Inferring gene co-expression networks is a useful process for understanding gene regulation and pathway activity. The networks are usually undirected graphs where genes are represented as nodes and an edge represents a significant co-expression relationship. When expression data of multiple (p) genes in multiple (K) conditions (e.g., treatments, tissues, strains) are available, joint estimation of networks harnessing shared information across them can significantly increase the power of analysis. In addition, examining condition-specific patterns of co-expression can provide insights into the underlying cellular processes activated in a particular condition. Condition adaptive fused graphical lasso (CFGL) is an existing method that incorporates condition specificity in a fused graphical lasso (FGL) model for estimating multiple co-expression networks. However, with computational complexity of O(p2K log K), the current implementation of CFGL is prohibitively slow even for a moderate number of genes and can only be used for a maximum of three conditions. In this paper, we propose a faster alternative of CFGL named rapid condition adaptive fused graphical lasso (RCFGL).

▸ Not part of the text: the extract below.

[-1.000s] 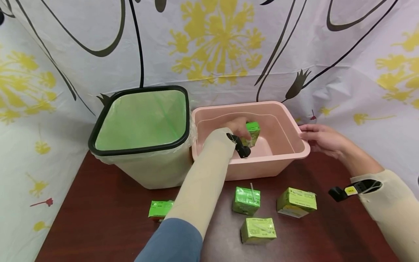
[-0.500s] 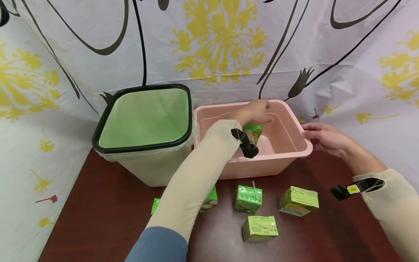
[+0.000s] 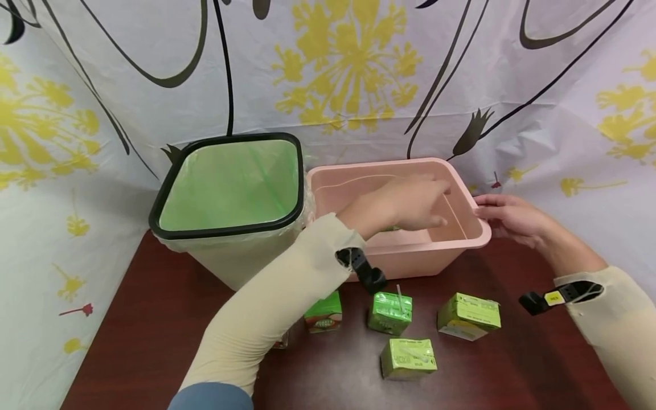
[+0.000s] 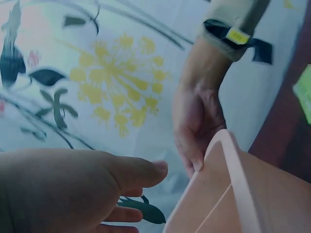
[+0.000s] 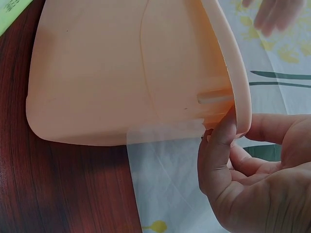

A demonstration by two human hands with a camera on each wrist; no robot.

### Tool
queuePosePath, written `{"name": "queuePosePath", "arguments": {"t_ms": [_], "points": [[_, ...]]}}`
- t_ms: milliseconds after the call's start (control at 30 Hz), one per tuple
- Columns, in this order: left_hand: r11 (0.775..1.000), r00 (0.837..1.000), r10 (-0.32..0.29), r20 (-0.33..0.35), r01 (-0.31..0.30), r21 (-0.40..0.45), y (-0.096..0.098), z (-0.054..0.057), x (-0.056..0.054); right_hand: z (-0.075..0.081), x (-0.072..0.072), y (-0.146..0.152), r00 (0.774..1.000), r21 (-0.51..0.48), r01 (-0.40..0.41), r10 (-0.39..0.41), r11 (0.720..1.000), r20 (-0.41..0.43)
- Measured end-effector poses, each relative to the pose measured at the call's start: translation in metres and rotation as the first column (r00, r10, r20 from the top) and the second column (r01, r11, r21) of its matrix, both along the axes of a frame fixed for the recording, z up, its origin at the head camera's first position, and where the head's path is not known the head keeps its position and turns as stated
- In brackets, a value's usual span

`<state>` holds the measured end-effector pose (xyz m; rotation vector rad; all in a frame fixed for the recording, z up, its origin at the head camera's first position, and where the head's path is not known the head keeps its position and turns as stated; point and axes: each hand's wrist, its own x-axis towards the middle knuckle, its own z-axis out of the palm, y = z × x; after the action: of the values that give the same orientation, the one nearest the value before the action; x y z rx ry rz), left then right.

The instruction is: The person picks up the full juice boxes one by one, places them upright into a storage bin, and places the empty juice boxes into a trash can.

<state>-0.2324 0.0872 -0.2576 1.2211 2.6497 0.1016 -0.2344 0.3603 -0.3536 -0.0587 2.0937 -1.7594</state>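
My left hand (image 3: 417,202) hovers over the pink plastic tub (image 3: 410,263), its fingers loosely extended and holding nothing. In the left wrist view that hand's thumb (image 4: 141,172) points toward the tub. A green drink carton (image 3: 393,228) lies inside the tub, almost wholly hidden behind my left hand. At the tub's right end, my right hand (image 3: 512,219) grips the rim. The right wrist view shows its thumb and fingers (image 5: 218,150) on either side of the tub's edge (image 5: 238,82).
Left of the tub stands a bin (image 3: 225,233) with a black rim and a plastic liner. Several green cartons sit on the dark red table (image 3: 128,341), among them a carton with a straw (image 3: 390,313) and a larger carton (image 3: 468,316). A patterned cloth (image 3: 359,68) hangs behind.
My left hand has let go of the green carton inside the tub, risen and moved right above it. My right hand has stayed on the rim.
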Motion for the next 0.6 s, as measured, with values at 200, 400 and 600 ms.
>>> {"name": "queuePosePath", "arguments": {"t_ms": [200, 400, 600], "points": [[0.997, 0.997, -0.061, -0.057, 0.064, 0.042, -0.027, -0.001, 0.023, -0.002, 0.001, 0.000, 1.000, -0.002, 0.005, -0.005, 1.000, 0.003], [0.987, 0.992, -0.112, -0.062, 0.119, 0.110, -0.061, -0.003, 0.044, -0.004, 0.001, 0.002, 1.000, -0.026, 0.012, -0.012, 1.000, 0.008], [0.957, 0.987, -0.163, 0.001, 0.158, 0.244, -0.103, -0.018, 0.071, -0.005, 0.000, 0.002, 1.000, -0.057, 0.013, -0.013, 0.998, 0.012]]}}
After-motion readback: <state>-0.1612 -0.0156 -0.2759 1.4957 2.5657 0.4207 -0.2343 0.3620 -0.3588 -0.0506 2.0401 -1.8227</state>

In RCFGL, we incorporate the condition specificity into another popular model for joint network estimation, known as fused multiple graphical lasso (FMGL). We use a more efficient algorithm in the iterative steps compared to CFGL, enabling faster computation with complexity of O(p2K) and making it easily generalizable for more than three conditions. We also present a novel screening rule to determine if the full network estimation problem can be broken down into estimation of smaller disjoint sub-networks, thereby reducing the complexity further. We demonstrate the computational advantage and superior performance of our method compared to two non-condition adaptive methods, FGL and FMGL, and one condition adaptive method, CFGL in both simulation study and real data analysis. We used RCFGL to jointly estimate the gene co-expression networks in different brain regions (conditions) using a cohort of heterogeneous stock rats. We also provide an accommodating C and Python based package that implements RCFGL.
推断基因共表达网络是理解基因调控和途径活性的有用过程。网络通常是无向图,其中基因表示为节点,边表示显著的共表达关系。当多个(p)基因在多个(K)条件(例如处理、组织、菌株)下的表达数据可用时,利用它们之间的共享信息联合估计网络可以显著提高分析的能力。此外,研究共表达的特定条件模式可以深入了解在特定条件下激活的潜在细胞过程。条件自适应融合图形套索(CFGL)是一种现有的方法,它在融合图形套索(FGL)模型中纳入条件特异性,用于估计多个共表达网络。然而,由于计算复杂度为 O(p2KlogK),即使对于中等数量的基因,CFGL 的当前实现也非常缓慢,并且只能用于最多三个条件。在本文中,我们提出了 CFGL 的一种更快的替代方法,称为快速条件自适应融合图形套索(RCFGL)。在 RCFGL 中,我们将条件特异性纳入另一种用于联合网络估计的流行模型,称为融合多图形套索(FMGL)。与 CFGL 相比,我们在迭代步骤中使用了更有效的算法,从而实现了更快的计算,复杂度为 O(p2K),并且很容易推广到超过三个条件。我们还提出了一种新的筛选规则,以确定是否可以将完整的网络估计问题分解为较小的不相交子网络的估计,从而进一步降低复杂性。我们在模拟研究和真实数据分析中证明了我们的方法与两种非条件自适应方法(FGL 和 FMGL)和一种条件自适应方法(CFGL)相比具有计算优势和优越的性能。我们使用 RCFGL 联合估计了不同脑区(条件)的基因共表达网络,使用了一个异质 stock 大鼠队列。我们还提供了一个基于 C 和 Python 的包,实现了 RCFGL。